* [Exercise brief]: I'd like the full listing transcribed exactly, with no images included.

* [Collected material]:
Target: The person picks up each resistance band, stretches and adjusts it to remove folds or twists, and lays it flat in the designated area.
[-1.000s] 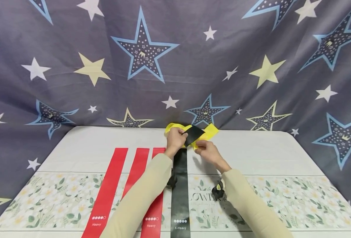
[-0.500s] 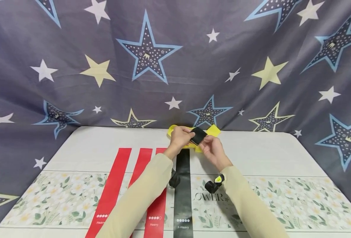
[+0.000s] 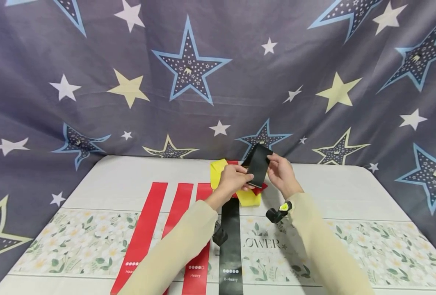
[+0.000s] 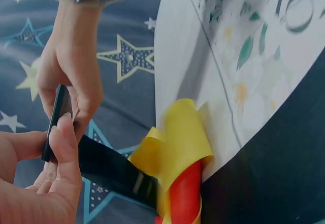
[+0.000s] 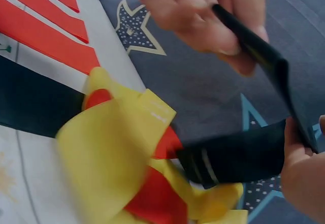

* [Task answer]:
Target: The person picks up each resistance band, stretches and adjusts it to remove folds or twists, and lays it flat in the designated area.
[-1.000s] 
[-0.500s] 
[+0.000s] 
[+0.000s] 
[+0.000s] 

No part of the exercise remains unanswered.